Education assessment in the 21st century: New technologies

Editor's note:

This blog is part of a four-part series on shifting educational measurement to match 21st century skills, covering traditional assessments, new technologies, new skillsets, and pathways to the future. These topics were discussed at the Center for Universal Education’s Annual Research and Policy Symposium on April 5, 2017You can watch video from the event or listen to audio here.

Moving beyond correct-incorrect

In virtually every large-scale assessment, answers to test items are eventually scored as either correct or incorrect (with some provision for a “degree” of correctness). These answers, which are the actual selection of preferred answers in a multiple choice test, or the actual written text answer to an open-ended item, are then captured and used to indicate the amount of a competence that is presumed to exist—the construct (sometimes referred to as a latent trait).

The fact that we sometimes design tests to allow for degree of correctness tells us that the correct-incorrect dichotomy is not always useful or sufficient.
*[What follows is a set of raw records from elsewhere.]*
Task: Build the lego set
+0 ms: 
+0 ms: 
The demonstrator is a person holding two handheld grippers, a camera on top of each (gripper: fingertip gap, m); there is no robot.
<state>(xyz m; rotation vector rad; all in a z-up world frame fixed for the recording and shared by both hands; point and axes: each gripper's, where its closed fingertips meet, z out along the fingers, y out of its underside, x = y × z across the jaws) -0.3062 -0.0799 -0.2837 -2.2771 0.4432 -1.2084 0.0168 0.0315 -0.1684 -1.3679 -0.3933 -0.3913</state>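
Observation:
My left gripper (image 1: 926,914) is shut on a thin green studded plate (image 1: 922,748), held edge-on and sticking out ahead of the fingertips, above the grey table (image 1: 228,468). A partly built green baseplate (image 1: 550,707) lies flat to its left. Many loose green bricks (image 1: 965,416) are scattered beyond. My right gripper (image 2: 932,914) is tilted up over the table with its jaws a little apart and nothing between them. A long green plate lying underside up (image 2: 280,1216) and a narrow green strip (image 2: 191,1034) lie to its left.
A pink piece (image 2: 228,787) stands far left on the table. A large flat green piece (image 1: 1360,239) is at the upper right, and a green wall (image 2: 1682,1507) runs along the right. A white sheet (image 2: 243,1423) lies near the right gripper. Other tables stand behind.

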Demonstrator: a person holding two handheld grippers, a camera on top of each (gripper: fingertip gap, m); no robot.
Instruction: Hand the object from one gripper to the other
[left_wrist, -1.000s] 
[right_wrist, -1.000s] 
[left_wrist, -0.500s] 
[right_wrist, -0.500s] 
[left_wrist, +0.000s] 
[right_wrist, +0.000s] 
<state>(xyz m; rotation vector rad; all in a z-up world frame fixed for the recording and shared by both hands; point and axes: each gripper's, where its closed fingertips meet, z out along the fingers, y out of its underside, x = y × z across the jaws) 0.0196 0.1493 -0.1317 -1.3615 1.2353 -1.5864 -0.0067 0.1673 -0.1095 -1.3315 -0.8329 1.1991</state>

It may be useful when we are addressing fact-based issues, but not when we are interested in capturing nuances or processes. Accordingly, there have been attempts to move beyond this absolutist approach. Frederiksen was among the first to have paved the way toward measurements that capture more information than simply correct or incorrect. In 1984, Frederiksen argued that multiple choice question (MCQ) formats measure only a subset of relevant skillsets and voiced concerns that overuse of the format can result in the teaching of a narrow set of skills.

Several decades later, the vast majority of large-scale testing is still delivered through MCQ format. Unless a very large number of well-written items are available, this medium of assessment does not allow for fine-tuned evaluation of student learning. A large number of items translate into large amounts of time taken out of student learning time.

Capturing processes—not just responses

Technology can be used to augment and enhance the measures of conventional core skills (e.g., numeracy and literacy). These enhancements focus on making proxy measures more closely linked with the latent trait by increasing the amount of information that is captured. Technology can also augment the data to understand students’ problem-solving processes by capturing task actions in addition to the usual test responses. Actions that represent process, often called “indicators,” are captured digitally and can range from simple to complex as shown in the examples in Figure 1.

Figure 1: Examples of process indicators by complexity

global_20170227_new technologies

Link: Vista, Awwal, and Care. 2015

Figure 1 is far from exhaustive, but provides a picture of how processes can be captured that are even relevant in the measurement of conventional skills such as literacy and numeracy. Note that these examples strongly reflect many of the observations a teacher would make as part of normal teaching practice in the classroom. For example, teachers may have expectations of how long tasks should take, and may informally evaluate students by time-on-task in the classroom. Similarly, teachers may observe the sequence of processes that students follow as they think through tasks in order to evaluate the degree to which they can apply their learning as part of classroom practice.

The potential of web-based assessments

Transitioning to a digital testing environment opens up a wealth of opportunity in those countries where internet access is almost universal. Putting aside the advantage of economies of scale, this capacity of web-based platforms to capture process data provides access to a more holistic assessment. And importantly, such applications provide a medium both for teaching, learning, and assessment, as illustrated by initiatives such as SimScientist developed by WestEd. Although primarily a teaching and learning tool, the capacity of such applications for capture of process data is enormous. Such capture can inform not only individual student assessment, but can provide rich data for analysis of student approaches to problem solving within traditional domains.